Sundance, Cannes and Berlin are just some of the world’s top festivals where major movie sales are completed. But Telluride is mostly a launchpad for Fall awards contenders. Yet, unexpectedly, this 39th edition is drawing a large number of distributors interested in picking up some great deals. Among the titles for sale here are Noah Baumbach’s Frances Ha starring a delightful Greta Gergwig; Canada’s and Sri Lanka’s Midnight’s Children; thriller The Iceman starring Michael Shannon; director Sally Potter’s Ginger And Rosa; the documentary Love, Marilyn based on newly discovered diaries of Marilyn Monroe; and Saudi Arabia’s Wadjda. Of course, 2009’s The Last Station devised an unusual strategy by exclusively premiering in Telluride and also nabbing a Sony Pictures Classics deal plus two major acting Oscar nominations. And in 2010, Fox Searchlight execs saw a secret showing of The Tree Of Life here and quickly nailed rights for the film, which would eventually be nominated for Best Picture of 2011.
Baumbach is certainly hoping his film Frances Ha secures quick distribution although the first screening Saturday afternoon at the Galaxy suffered a sound snafu. Baumbach told me he frantically kept yelling “Stop the film” when the mistake was discovered. (As the half-hour delay dragged on, he shouted from the back rows, “And how is the world premiere of your movie going today?” He can laugh about it now that reaction has been stellar to the black-and-white comedy in which Gerwig reminds of a Diane Keaton circa Annie Hall in her acting style of complete abandon. Gerwig said the dialogue track problem at the first screening made her want to run to the lobby and throw up. But the crowd was forgiving. Several distributors tell me they are interested, and one of them was seen cornering Baumbach at Sunday night’s mid-festival gathering.
The Iceman‘s enthusiastic producer Ehud Bleiberg (The Band’s Visit, Adam Resurrected) is making his 4th trek to Telluride and says there are “several offers on the table”. But unless the filmmakers get the price they want, the production company Millennium will just release it themselves. And it could be in time for the Oscars as Bleiberg is determined to get it out this year, saying that Michael Shannon’s lead performance is remarkable. It will screen again tomorrow in Telluride hoping to nab a buyer after enthusiastic reviews accompanied its Venice Film Festival debut a few days ago. It is also headed to Toronto.

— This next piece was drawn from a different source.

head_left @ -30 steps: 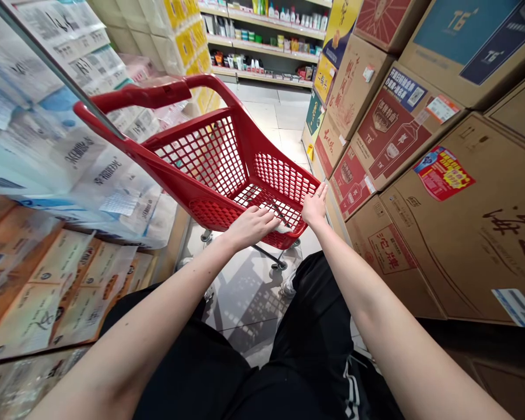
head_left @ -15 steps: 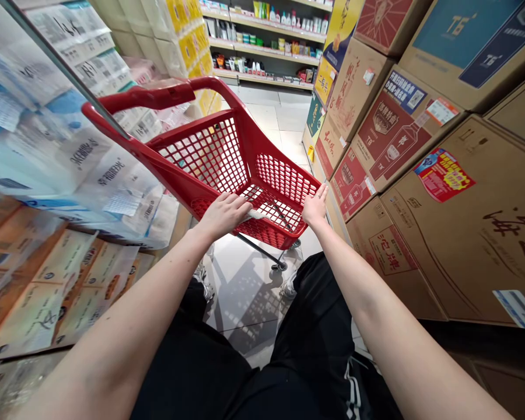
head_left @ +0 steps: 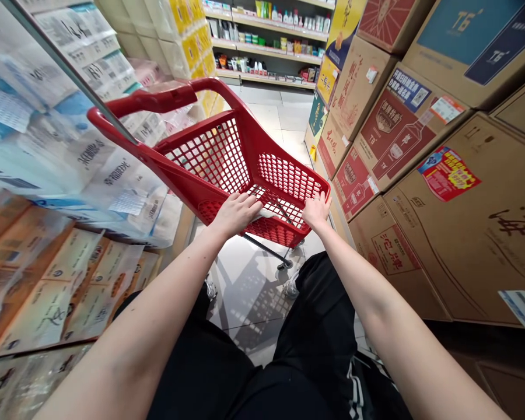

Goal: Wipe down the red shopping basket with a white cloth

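A red plastic shopping cart [head_left: 240, 125] with lattice walls stands in front of me, its basket showing only bare lattice. My left hand [head_left: 237, 213] lies over the near rim, fingers together and bent. A crumpled white cloth [head_left: 266, 214], or perhaps a tissue, pokes out from beneath those fingers against the rim. At the basket's near right corner, my right hand [head_left: 317, 211] has its fingers curled over the red edge. The palms and most of the cloth are hidden.
Stacked cardboard boxes [head_left: 420, 227] form a wall close on the right. Wrapped paper packs [head_left: 109, 169] are piled on the left, beside a slanting metal pole [head_left: 70, 67]. Shelves of bottles [head_left: 271, 35] cross the far end. My feet stand on pale floor tiles [head_left: 249, 291].
My right hand's fingers, stretched out before, are now bent over the rim. The left hand and the cloth have shifted slightly right along the rim. The view has also moved a little.
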`<action>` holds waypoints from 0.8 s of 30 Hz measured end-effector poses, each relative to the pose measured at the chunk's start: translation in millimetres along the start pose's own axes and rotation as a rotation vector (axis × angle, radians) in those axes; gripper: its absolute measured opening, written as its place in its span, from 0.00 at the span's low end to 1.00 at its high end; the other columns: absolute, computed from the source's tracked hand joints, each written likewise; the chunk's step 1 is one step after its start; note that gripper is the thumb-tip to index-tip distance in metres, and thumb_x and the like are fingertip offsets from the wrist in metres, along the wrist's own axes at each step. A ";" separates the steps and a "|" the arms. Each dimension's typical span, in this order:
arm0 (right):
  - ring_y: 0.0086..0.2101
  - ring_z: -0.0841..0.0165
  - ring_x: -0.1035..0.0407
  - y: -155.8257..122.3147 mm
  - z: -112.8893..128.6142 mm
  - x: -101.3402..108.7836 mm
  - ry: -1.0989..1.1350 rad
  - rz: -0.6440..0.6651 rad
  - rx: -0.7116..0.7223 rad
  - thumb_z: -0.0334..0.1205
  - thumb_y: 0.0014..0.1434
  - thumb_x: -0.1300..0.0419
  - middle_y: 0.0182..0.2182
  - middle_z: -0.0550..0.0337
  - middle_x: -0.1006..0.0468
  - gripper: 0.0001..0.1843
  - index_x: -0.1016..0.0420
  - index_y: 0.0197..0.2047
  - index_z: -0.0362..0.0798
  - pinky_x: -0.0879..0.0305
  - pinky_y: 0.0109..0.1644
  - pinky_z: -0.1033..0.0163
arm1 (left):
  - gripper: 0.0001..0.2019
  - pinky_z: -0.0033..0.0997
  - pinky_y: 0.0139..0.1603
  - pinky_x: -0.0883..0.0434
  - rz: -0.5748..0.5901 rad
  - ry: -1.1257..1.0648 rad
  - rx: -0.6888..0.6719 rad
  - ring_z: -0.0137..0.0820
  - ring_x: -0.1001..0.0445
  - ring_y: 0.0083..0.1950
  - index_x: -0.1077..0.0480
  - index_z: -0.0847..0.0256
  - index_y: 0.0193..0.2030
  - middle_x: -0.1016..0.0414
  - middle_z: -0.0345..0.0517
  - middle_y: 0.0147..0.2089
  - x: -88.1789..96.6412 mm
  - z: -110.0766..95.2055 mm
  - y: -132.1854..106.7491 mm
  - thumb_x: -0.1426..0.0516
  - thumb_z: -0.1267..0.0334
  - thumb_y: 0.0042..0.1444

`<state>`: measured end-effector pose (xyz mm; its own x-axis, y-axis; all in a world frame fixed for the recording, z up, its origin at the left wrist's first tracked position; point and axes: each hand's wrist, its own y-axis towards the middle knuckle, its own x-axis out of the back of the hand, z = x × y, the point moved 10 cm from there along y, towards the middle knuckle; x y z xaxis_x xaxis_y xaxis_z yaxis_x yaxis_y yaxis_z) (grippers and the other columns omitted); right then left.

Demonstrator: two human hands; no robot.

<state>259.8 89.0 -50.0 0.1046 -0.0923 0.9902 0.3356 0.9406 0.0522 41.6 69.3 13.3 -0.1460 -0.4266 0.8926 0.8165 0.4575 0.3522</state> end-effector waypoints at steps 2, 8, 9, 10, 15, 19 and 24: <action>0.66 0.51 0.53 -3.8 5.0 1.2 -0.010 -0.015 0.020 0.36 0.56 0.46 0.61 0.44 0.33 0.17 0.22 0.47 0.45 0.76 0.68 0.39 | 0.10 0.42 0.45 0.39 -0.013 0.002 0.007 0.39 0.33 0.42 0.30 0.57 0.41 0.29 0.50 0.38 0.7 -2.0 3.4 0.52 0.59 0.65; 0.43 0.60 0.26 -13.2 28.6 -8.6 -0.024 0.105 0.129 0.38 0.62 0.51 0.33 0.49 0.18 0.18 0.19 0.35 0.46 0.75 0.69 0.49 | 0.10 0.42 0.47 0.39 -0.059 -0.046 0.062 0.40 0.33 0.42 0.30 0.57 0.40 0.30 0.50 0.37 3.3 -3.4 5.9 0.51 0.60 0.65; 0.40 0.61 0.25 -14.2 31.8 -9.5 -0.020 0.122 0.142 0.39 0.63 0.52 0.33 0.50 0.18 0.19 0.19 0.34 0.46 0.70 0.68 0.50 | 0.10 0.43 0.47 0.39 -0.063 -0.050 0.070 0.40 0.33 0.42 0.30 0.58 0.40 0.30 0.50 0.37 3.2 -3.0 5.3 0.52 0.60 0.65; 0.39 0.62 0.25 -15.0 33.8 -9.3 -0.012 0.129 0.147 0.39 0.63 0.52 0.34 0.50 0.18 0.20 0.19 0.35 0.46 0.64 0.67 0.51 | 0.10 0.43 0.48 0.39 -0.062 -0.050 0.073 0.40 0.33 0.42 0.30 0.58 0.41 0.30 0.50 0.37 2.8 -2.8 4.9 0.52 0.60 0.65; 0.42 0.63 0.26 -14.4 30.0 1.4 0.041 0.085 0.106 0.41 0.67 0.57 0.40 0.51 0.18 0.23 0.21 0.42 0.48 0.41 0.50 0.60 | 0.11 0.43 0.46 0.38 -0.044 -0.019 0.064 0.40 0.34 0.42 0.29 0.58 0.40 0.30 0.51 0.37 -0.1 -2.0 7.3 0.52 0.60 0.65; 0.40 0.63 0.26 -10.7 25.8 6.8 0.030 0.059 0.106 0.41 0.67 0.57 0.38 0.51 0.18 0.22 0.21 0.41 0.48 0.41 0.46 0.61 | 0.11 0.42 0.44 0.39 -0.044 -0.010 0.072 0.39 0.33 0.40 0.29 0.59 0.40 0.30 0.51 0.36 -0.8 -3.3 13.3 0.52 0.60 0.65; 0.42 0.63 0.26 -6.1 18.3 5.6 0.010 0.097 0.091 0.46 0.68 0.57 0.40 0.51 0.19 0.24 0.20 0.41 0.48 0.39 0.46 0.62 | 0.11 0.42 0.43 0.40 -0.031 0.008 0.088 0.39 0.33 0.41 0.30 0.59 0.39 0.28 0.51 0.38 -2.6 -7.1 19.5 0.51 0.59 0.64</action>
<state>241.1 88.7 -42.4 0.1423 -0.0021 0.9898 0.2374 0.9709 -0.0321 61.8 73.7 15.8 -0.1656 -0.4478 0.8787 0.7592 0.5108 0.4033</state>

Potter’s coming-of-age tale set in England, Ginger And Rosa, sports a remarkably accomplished performance by Elle Fanning (with a British accent). It’s drawing interest from several distributors despite mixed reaction to its first few screenings here. So is the ambitious and nearly 2 1/2 hour Midnight’s Children because distribs hope it’s another Slumdog Millionaire (which Fox Searchlight debuted in Telluride). The documentary Love, Marilyn based on newly discovered Monroe diaries just finished post-production four days ago and was rushed for this Telluride debut. The filmmakers plan to continue refining and editing the film but are hoping for a North American distributor in time to get it out in the year of the 50th anniversary of Monroe’s death.
Saudi Arabia’s Wadjda is also in the hunt for distribution along with some smaller lesser-known titles on display this week. At least one distrib told me Sunday night it’s seriously interested in Canadian actress and director Sarah Polley‘s very personal documentary Stories We Tell. It’s up for grabs and will have another early morning screening Monday before everyone leaves Telluride.
Bottom line is that, if none of these pics are picked up in Telluride, they need only wait a few days to start the pitch all over again in Toronto. ‘Tis the season.